Your answer should consist of every line from the records that holds the string "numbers".

Stored dataset items
_____
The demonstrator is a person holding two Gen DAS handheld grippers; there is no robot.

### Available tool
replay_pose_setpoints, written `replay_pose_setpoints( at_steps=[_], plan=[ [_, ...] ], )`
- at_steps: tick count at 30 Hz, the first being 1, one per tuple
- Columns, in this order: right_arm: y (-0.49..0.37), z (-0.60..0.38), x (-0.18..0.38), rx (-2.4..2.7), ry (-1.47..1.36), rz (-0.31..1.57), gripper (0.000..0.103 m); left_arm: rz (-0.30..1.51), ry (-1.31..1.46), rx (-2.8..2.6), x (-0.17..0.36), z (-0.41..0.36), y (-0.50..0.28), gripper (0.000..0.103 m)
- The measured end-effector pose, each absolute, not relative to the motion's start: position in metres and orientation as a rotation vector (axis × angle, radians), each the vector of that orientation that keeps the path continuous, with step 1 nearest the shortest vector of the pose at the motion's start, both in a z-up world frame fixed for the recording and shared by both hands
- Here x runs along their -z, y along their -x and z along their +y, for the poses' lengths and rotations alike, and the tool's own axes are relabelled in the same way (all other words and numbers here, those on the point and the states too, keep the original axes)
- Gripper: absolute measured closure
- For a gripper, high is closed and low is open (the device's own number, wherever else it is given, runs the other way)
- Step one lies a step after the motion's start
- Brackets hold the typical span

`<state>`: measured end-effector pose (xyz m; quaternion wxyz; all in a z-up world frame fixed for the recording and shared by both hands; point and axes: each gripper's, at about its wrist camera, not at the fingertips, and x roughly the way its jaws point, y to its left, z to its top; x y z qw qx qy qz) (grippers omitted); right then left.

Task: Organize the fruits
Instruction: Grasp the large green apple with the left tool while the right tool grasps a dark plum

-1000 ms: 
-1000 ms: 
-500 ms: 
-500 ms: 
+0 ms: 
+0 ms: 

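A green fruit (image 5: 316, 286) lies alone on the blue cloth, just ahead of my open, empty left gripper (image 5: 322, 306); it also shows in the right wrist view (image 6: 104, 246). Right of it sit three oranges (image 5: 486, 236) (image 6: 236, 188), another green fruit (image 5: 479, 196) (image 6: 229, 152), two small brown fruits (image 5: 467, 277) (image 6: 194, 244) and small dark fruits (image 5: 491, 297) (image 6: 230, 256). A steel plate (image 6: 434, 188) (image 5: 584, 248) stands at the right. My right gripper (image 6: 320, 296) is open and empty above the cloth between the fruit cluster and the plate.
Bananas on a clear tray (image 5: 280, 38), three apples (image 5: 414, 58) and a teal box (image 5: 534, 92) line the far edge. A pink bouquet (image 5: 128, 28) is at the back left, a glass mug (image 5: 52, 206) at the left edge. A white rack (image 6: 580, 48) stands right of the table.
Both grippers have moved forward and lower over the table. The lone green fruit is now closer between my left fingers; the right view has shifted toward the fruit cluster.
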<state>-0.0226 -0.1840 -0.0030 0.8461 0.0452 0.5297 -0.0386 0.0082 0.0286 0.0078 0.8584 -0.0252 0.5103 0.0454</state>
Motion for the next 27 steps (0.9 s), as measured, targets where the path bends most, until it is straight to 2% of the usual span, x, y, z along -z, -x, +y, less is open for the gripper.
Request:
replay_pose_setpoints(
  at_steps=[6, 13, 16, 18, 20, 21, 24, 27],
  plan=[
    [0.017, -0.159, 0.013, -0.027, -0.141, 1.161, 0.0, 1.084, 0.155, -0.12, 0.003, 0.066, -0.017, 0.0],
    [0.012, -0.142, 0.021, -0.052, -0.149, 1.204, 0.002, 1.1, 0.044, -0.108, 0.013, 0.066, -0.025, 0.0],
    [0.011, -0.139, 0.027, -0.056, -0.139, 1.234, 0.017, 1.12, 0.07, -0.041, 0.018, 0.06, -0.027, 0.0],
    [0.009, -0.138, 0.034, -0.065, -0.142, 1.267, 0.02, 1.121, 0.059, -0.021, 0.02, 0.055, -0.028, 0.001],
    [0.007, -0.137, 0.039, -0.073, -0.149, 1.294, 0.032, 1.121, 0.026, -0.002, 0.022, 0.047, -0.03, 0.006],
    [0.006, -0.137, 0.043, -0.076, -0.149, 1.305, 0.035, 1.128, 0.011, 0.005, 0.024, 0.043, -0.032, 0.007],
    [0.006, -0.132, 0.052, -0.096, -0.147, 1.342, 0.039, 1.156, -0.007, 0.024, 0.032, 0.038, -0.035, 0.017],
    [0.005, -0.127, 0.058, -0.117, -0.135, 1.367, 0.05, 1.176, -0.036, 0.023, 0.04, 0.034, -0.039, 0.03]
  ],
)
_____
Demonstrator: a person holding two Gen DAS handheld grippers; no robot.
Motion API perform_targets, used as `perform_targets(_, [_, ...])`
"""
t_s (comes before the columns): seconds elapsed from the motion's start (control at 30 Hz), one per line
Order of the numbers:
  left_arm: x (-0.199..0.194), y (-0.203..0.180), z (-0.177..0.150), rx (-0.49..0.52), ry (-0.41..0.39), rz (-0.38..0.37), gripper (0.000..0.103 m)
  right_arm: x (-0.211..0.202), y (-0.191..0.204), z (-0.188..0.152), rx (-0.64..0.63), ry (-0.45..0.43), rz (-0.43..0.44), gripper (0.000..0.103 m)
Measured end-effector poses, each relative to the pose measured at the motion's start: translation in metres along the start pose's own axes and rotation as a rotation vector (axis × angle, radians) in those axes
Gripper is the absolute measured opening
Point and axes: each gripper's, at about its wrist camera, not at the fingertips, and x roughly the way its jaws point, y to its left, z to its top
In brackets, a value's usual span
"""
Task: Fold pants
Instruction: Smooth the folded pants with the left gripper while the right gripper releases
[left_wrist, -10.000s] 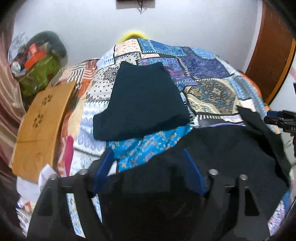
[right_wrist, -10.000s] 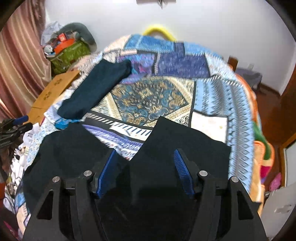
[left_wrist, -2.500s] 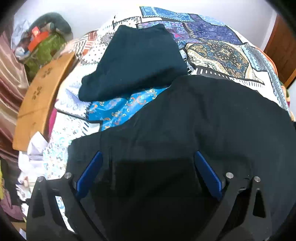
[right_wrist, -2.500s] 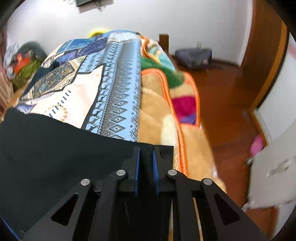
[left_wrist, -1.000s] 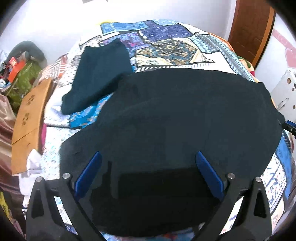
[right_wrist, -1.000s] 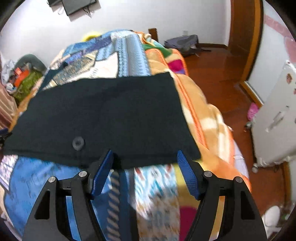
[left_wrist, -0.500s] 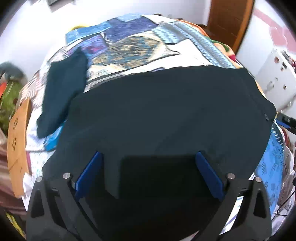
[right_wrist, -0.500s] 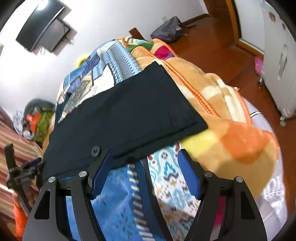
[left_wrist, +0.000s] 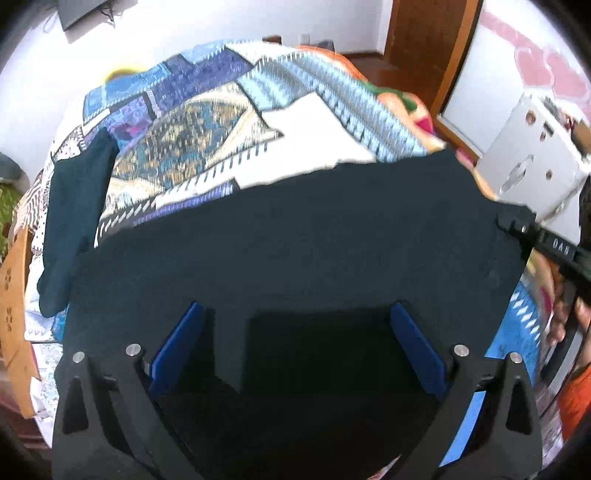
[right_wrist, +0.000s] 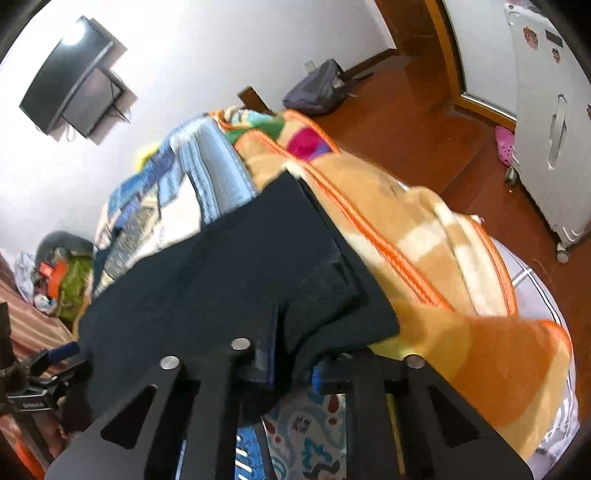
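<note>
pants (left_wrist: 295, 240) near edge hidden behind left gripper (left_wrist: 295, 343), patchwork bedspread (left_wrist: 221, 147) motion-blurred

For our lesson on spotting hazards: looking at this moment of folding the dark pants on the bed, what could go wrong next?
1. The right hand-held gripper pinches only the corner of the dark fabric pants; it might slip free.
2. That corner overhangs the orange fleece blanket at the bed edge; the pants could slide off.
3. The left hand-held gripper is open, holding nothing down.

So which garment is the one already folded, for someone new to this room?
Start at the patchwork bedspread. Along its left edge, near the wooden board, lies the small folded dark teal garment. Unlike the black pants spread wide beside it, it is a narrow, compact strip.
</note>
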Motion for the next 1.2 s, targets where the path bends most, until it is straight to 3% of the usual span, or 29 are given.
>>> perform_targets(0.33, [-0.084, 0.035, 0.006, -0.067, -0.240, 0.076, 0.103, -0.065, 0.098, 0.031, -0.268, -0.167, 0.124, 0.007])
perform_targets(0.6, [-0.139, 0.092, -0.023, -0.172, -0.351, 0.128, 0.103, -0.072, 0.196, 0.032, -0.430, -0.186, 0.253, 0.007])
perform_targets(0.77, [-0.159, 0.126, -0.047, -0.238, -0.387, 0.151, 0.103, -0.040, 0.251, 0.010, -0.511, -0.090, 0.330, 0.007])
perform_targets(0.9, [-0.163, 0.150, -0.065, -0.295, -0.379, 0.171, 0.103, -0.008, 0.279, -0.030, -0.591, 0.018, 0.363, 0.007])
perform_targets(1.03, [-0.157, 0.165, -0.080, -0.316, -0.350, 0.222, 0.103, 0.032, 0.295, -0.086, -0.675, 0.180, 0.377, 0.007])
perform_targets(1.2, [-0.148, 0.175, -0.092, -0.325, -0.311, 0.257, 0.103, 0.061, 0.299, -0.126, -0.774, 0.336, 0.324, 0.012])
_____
**Response:**
- Here x runs along their -z, y along their -x and z along their +y, for the poses' lengths and rotations alike, and the tool's own axes are relabelled in the same way (all other words and numbers here, those on the point and the states too, keep the original axes)
Order of the numbers:

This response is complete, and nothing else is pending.